**HOW TO COMPLETE THIS TASK**
Your result will be the set of lines with "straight", copied from the material below.

**PROVIDED RECORDS**

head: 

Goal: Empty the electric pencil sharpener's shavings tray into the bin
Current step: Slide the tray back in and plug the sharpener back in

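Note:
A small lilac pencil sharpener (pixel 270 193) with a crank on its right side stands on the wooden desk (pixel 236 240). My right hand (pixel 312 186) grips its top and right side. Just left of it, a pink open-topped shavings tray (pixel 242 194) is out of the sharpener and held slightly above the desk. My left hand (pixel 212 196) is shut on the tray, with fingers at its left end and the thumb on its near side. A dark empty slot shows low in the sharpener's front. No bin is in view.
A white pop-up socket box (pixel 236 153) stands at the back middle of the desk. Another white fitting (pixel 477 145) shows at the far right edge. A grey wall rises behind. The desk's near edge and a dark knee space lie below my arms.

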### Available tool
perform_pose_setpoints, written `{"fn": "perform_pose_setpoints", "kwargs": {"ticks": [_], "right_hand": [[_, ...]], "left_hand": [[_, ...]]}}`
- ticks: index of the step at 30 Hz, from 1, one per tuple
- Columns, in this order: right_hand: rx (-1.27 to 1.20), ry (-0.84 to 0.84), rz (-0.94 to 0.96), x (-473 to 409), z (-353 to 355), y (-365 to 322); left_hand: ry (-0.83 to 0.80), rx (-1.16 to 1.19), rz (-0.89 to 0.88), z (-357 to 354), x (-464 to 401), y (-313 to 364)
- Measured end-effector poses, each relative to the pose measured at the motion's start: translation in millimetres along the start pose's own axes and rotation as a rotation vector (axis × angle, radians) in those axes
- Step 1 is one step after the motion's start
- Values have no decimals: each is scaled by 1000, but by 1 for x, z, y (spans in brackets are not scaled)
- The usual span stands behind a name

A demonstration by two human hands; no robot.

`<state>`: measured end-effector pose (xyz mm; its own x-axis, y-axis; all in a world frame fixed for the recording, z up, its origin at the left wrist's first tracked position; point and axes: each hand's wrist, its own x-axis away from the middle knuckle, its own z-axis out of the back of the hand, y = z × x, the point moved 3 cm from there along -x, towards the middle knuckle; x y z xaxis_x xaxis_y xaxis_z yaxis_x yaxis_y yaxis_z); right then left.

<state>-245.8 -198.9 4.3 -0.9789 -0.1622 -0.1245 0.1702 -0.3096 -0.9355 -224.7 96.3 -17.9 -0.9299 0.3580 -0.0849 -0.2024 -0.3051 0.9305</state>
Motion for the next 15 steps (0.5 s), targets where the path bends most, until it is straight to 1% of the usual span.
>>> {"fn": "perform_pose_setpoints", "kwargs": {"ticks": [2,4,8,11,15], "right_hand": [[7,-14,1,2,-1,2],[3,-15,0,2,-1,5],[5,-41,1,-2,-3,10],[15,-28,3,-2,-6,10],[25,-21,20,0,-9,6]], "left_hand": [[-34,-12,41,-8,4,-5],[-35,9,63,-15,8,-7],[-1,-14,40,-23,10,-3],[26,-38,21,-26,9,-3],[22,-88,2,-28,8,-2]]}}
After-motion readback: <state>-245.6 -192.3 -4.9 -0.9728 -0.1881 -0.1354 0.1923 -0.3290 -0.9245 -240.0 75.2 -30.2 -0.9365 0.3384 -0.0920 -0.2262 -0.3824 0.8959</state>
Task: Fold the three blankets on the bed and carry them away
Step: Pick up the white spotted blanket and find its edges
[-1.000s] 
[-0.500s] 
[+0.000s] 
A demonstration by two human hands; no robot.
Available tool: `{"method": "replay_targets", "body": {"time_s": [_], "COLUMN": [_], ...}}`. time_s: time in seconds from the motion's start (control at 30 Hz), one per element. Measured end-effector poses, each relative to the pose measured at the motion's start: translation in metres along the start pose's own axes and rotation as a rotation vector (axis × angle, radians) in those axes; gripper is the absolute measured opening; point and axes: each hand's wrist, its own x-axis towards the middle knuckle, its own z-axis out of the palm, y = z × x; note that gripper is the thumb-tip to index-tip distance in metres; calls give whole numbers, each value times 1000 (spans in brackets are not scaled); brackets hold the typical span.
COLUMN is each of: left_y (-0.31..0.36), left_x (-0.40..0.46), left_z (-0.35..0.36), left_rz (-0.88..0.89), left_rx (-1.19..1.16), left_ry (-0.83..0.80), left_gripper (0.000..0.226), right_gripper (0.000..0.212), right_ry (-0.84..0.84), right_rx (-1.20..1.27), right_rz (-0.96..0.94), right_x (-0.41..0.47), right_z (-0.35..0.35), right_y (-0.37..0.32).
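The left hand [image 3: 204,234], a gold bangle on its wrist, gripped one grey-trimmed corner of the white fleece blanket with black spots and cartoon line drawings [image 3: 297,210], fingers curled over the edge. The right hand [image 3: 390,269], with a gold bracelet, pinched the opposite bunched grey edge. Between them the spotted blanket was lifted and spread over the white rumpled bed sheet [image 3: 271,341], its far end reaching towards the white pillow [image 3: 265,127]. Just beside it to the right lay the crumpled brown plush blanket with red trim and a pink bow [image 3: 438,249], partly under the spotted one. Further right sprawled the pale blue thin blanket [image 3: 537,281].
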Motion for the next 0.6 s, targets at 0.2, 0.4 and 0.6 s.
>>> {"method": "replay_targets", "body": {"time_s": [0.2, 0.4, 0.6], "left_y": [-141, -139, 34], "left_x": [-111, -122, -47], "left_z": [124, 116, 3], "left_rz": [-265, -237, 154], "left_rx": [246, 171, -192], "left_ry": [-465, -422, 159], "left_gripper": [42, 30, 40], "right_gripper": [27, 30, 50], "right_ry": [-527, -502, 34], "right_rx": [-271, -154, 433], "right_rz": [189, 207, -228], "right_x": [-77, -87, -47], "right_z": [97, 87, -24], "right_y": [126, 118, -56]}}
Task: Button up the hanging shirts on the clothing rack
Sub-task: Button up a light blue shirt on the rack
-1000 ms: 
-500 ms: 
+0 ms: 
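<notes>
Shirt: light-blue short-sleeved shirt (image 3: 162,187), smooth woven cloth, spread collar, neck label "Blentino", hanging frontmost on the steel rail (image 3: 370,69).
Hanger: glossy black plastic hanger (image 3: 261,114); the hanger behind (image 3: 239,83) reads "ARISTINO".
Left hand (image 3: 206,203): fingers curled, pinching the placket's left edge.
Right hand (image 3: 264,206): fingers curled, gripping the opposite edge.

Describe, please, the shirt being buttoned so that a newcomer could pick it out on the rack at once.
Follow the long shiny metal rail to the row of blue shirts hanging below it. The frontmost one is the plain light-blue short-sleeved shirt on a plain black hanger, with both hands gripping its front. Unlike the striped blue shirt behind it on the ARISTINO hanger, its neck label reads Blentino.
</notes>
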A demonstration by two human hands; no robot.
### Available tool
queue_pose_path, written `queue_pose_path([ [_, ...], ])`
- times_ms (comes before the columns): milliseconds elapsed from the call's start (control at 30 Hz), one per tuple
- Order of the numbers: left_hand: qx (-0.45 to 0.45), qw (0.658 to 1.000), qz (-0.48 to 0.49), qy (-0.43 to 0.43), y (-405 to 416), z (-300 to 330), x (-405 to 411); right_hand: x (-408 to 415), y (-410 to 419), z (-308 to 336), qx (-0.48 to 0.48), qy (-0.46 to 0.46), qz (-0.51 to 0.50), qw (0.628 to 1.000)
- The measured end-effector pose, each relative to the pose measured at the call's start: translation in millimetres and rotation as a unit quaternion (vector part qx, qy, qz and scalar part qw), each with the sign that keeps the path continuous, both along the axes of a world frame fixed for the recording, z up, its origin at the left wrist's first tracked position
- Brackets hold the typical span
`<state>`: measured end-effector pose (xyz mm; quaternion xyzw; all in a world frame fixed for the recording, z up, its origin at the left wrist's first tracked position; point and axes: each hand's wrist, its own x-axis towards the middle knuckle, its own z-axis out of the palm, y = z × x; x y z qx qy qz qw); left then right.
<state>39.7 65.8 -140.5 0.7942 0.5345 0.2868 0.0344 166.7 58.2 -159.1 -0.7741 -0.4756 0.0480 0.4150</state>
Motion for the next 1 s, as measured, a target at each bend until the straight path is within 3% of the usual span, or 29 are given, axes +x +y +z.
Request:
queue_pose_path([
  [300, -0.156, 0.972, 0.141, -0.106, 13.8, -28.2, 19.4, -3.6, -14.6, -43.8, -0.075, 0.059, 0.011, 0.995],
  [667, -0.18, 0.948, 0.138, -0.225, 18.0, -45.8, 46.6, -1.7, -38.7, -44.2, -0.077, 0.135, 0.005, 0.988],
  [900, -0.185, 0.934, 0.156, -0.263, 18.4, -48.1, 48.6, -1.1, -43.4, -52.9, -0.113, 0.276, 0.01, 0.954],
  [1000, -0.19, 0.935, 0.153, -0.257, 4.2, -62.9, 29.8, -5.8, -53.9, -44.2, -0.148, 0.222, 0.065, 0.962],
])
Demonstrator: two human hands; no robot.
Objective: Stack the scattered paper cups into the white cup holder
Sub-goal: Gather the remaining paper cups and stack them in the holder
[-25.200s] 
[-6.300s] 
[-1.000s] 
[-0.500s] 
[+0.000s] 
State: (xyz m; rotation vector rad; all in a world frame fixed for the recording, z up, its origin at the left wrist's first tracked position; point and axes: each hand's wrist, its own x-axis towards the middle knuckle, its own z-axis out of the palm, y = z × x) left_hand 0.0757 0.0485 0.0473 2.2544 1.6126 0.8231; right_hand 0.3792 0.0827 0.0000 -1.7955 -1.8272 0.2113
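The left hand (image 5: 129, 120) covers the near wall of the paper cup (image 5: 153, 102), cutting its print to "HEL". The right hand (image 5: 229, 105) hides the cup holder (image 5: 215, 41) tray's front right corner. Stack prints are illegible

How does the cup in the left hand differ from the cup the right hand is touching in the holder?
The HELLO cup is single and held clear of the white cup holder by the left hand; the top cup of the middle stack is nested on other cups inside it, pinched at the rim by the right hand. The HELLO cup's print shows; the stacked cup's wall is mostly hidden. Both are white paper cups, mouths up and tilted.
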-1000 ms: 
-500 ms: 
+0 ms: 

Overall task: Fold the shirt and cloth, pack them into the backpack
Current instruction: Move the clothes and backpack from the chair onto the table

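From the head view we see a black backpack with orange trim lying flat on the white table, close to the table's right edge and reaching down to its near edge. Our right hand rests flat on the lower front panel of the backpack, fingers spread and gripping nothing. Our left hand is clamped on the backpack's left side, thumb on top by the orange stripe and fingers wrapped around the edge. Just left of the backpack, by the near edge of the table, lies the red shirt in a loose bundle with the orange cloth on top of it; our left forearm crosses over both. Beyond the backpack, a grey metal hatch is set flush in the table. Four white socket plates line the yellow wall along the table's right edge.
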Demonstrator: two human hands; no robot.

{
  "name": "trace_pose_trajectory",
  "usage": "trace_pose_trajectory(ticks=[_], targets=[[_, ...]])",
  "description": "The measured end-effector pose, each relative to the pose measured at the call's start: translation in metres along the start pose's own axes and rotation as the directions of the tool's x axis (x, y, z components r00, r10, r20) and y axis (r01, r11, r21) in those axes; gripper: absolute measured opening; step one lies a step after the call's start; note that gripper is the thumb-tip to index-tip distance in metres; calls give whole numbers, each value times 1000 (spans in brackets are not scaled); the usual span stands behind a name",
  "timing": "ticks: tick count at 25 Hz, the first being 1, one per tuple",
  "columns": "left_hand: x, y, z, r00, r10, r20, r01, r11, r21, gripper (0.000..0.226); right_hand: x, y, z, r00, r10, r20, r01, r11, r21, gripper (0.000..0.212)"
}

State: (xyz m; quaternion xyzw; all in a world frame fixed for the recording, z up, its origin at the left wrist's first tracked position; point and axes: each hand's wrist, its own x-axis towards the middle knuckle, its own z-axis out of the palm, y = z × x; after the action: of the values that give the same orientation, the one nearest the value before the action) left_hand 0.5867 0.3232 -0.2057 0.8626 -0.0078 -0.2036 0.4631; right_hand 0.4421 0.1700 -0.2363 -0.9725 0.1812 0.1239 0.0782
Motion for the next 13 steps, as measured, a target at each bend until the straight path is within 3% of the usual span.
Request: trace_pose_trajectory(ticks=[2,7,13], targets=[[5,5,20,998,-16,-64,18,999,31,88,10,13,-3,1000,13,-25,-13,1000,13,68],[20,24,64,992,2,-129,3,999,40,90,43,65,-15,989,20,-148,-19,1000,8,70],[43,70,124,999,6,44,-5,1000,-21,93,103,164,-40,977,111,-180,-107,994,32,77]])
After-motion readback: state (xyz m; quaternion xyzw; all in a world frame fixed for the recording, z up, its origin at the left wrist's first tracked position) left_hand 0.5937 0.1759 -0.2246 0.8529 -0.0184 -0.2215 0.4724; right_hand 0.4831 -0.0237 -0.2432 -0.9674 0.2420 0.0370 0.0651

**RESPONSE AREA**
Motion for the next 15 steps (0.5 s), targets where the path bends most, until it is straight to 1% of the usual span.
Motion for the next 1 s, as measured, a target at each bend until the straight path is within 3% of the usual span, or 29 are given, axes +x +y +z.
Motion for the next 13 steps, as measured, a target at each bend until the straight path is within 3% of the usual span.

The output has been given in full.